TASK OBJECTIVE = Set down, exactly and with no pictures, the line that contains "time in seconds" and all lines after it in the listing.

ENTRIES SHOWN =
[Start of section]
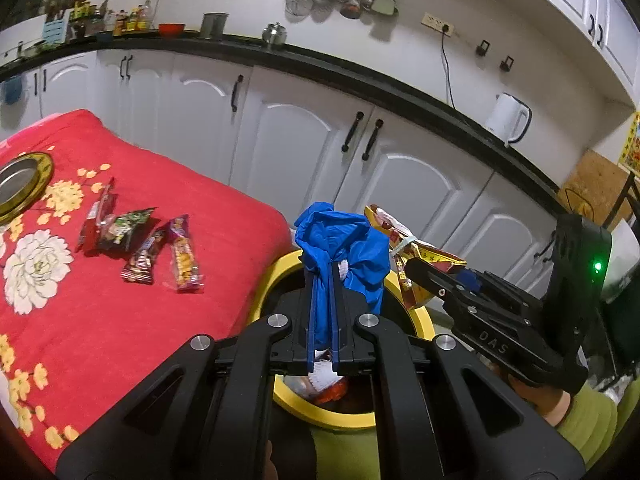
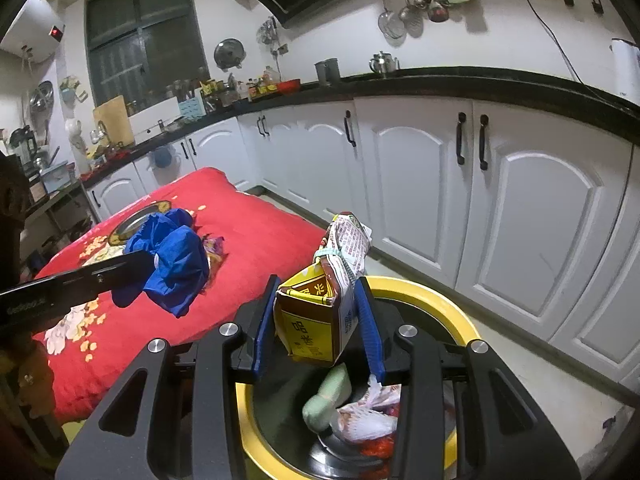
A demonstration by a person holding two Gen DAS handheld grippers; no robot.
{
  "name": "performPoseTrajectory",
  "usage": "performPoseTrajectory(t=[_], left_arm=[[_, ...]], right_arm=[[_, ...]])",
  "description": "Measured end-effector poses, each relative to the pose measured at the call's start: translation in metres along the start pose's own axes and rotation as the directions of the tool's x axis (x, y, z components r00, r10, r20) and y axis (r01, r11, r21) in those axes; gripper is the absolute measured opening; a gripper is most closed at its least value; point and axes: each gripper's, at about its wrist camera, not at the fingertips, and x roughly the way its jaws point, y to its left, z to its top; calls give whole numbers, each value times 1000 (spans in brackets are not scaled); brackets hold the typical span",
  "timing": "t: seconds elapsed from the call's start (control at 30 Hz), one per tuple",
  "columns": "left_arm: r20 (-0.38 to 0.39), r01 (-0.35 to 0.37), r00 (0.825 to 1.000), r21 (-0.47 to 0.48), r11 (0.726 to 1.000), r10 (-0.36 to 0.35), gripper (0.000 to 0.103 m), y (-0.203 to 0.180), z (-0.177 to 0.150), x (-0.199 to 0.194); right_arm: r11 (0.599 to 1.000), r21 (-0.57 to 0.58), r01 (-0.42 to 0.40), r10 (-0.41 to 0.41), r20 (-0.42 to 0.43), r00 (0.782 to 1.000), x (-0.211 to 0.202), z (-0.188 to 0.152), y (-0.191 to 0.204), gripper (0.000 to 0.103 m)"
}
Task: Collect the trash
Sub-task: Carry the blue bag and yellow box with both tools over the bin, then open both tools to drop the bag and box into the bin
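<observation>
right now my left gripper (image 1: 325, 280) pinches a blue bag (image 1: 340, 248) at frame centre, my right gripper (image 2: 316, 320) clamps a yellow packet (image 2: 316, 320), both above the yellow bin (image 2: 424, 292); wrappers (image 1: 140, 244) lie centre-left.

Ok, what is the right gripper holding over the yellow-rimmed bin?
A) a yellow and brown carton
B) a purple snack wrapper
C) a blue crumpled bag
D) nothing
A: the right gripper has its blue fingers closed on a yellow and brown carton above the bin; the blue bag is in the left gripper.
</observation>
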Motion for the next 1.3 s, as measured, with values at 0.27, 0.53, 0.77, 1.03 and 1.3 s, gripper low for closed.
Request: performPoseTrajectory(t=[0.27,0.53,0.77,1.03,1.3], left_arm=[[-50,16,999,20,1000,-15,2,-10,-8,20],[-106,22,994,36,999,-18,2,-16,-19,37],[-163,36,986,50,998,-27,2,-21,-28,54],[-197,33,980,42,999,-24,4,-20,-32,66],[-168,5,986,6,1000,-4,52,-10,-29,59]], right_arm=[[1000,16,23,-23,-32,999,2,-11,-14,36],[998,41,41,-38,-72,997,7,-20,-30,36],[996,68,54,-46,-108,993,14,-28,-45,36],[992,112,55,-41,-124,991,19,-31,-58,37],[988,143,63,-48,-107,993,15,-30,-61,55]])
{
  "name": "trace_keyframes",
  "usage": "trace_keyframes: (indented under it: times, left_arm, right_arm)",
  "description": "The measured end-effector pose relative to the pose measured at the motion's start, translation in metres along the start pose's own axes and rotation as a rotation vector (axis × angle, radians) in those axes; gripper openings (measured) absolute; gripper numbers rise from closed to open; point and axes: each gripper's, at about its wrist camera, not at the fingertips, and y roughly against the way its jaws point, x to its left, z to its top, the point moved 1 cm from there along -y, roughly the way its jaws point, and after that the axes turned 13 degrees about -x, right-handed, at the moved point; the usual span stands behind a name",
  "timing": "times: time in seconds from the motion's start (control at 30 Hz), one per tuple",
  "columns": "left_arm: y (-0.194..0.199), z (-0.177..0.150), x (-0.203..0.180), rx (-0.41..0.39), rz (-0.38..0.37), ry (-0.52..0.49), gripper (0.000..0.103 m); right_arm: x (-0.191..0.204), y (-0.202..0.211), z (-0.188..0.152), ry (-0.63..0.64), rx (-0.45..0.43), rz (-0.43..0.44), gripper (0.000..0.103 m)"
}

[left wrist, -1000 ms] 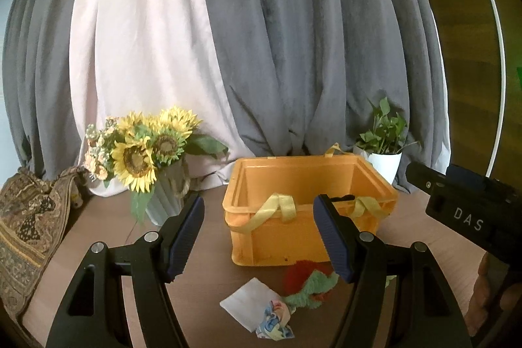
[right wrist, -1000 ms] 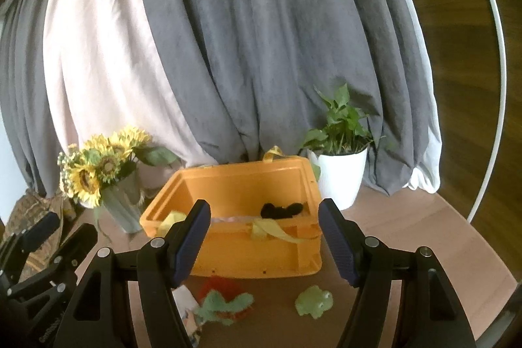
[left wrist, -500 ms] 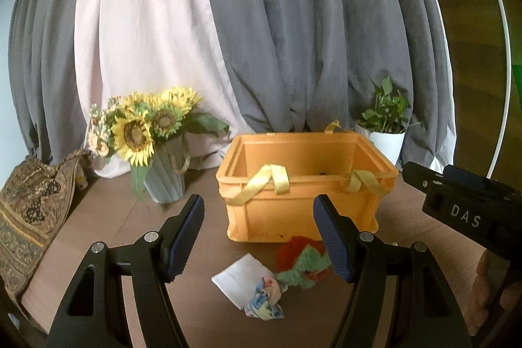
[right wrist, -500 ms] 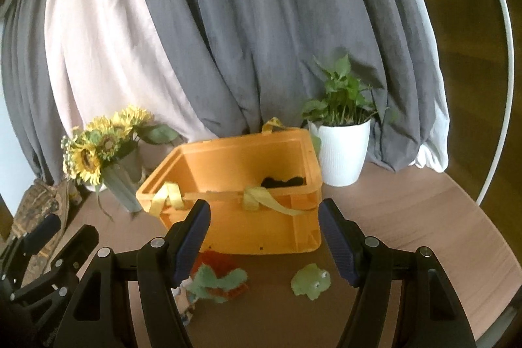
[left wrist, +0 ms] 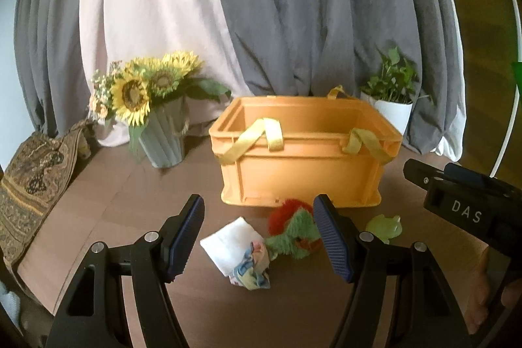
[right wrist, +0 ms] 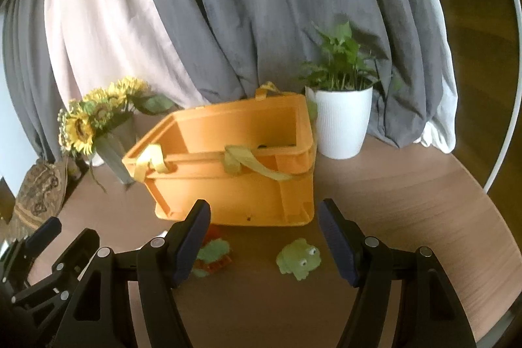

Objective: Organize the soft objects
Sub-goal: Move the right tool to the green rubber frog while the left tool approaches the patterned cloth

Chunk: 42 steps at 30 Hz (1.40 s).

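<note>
Soft items lie on the brown bench (left wrist: 107, 204), just in front of the near wall of an orange crate (left wrist: 306, 152) with yellow strap handles. From left to right: a folded white cloth (left wrist: 228, 242); a crumpled multicoloured cloth (left wrist: 253, 268) touching its near right corner; a red and green plush toy (left wrist: 293, 229); and, set apart on the right, a pale green frog toy (right wrist: 298, 258) with two round eyes. A dark item inside the crate shows only as a sliver.

Far left of the crate stands a grey ribbed vase of sunflowers (left wrist: 146, 93). A white potted plant (right wrist: 342, 119) stands far right. Grey and pale pink curtains (left wrist: 293, 5) hang behind. A patterned fabric (left wrist: 29, 185) lies at the left edge.

Left claw (left wrist: 261, 238): jaws apart, holding nothing, above the cloths and plush toy. Right claw (right wrist: 264, 243): jaws apart, empty, above the frog toy.
</note>
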Motion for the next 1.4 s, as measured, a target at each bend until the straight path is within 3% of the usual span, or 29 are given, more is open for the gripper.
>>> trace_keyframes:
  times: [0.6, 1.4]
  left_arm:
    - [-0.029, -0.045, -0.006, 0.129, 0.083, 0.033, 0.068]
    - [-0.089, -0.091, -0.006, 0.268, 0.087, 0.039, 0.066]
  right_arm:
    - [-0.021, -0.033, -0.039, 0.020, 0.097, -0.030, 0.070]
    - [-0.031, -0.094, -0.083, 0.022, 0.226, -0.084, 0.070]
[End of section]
SOLVED PROBLEM =
  "timing": "times: time in seconds from the motion's start (control at 30 Hz), one per tuple",
  "columns": "left_arm: y (-0.194..0.199), z (-0.177..0.150), x (-0.203..0.180), rx (-0.41..0.39), rz (-0.38..0.37), ry (-0.52..0.49), gripper (0.000..0.103 m); right_arm: x (-0.191..0.204), y (-0.202..0.211), z (-0.188..0.152), ry (-0.63..0.64), rx (-0.45..0.43), rz (-0.43..0.44), gripper (0.000..0.103 m)"
}

[left wrist, -1000 ms] 
[right wrist, -1000 ms] 
[left wrist, -500 ms] 
[right wrist, -500 ms] 
[left wrist, +0 ms] 
[right wrist, +0 ms] 

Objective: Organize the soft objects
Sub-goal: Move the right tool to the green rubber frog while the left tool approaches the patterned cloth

Chunk: 42 steps at 30 Hz (1.40 s).

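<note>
Soft items lie on the brown bench (left wrist: 107, 204), just in front of the near wall of an orange crate (left wrist: 306, 152) with yellow strap handles. From left to right: a folded white cloth (left wrist: 228, 242); a crumpled multicoloured cloth (left wrist: 253, 268) touching its near right corner; a red and green plush toy (left wrist: 293, 229); and, set apart on the right, a pale green frog toy (right wrist: 298, 258) with two round eyes. A dark item inside the crate shows only as a sliver.

Far left of the crate stands a grey ribbed vase of sunflowers (left wrist: 146, 93). A white potted plant (right wrist: 342, 119) stands far right. Grey and pale pink curtains (left wrist: 293, 5) hang behind. A patterned fabric (left wrist: 29, 185) lies at the left edge.

Left claw (left wrist: 261, 238): jaws apart, holding nothing, above the cloths and plush toy. Right claw (right wrist: 264, 243): jaws apart, empty, above the frog toy.
</note>
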Motion for the next 1.4 s, as measured, a target at each bend until the straight path is within 3% of the usual span, or 29 are given, more is open for the gripper.
>>> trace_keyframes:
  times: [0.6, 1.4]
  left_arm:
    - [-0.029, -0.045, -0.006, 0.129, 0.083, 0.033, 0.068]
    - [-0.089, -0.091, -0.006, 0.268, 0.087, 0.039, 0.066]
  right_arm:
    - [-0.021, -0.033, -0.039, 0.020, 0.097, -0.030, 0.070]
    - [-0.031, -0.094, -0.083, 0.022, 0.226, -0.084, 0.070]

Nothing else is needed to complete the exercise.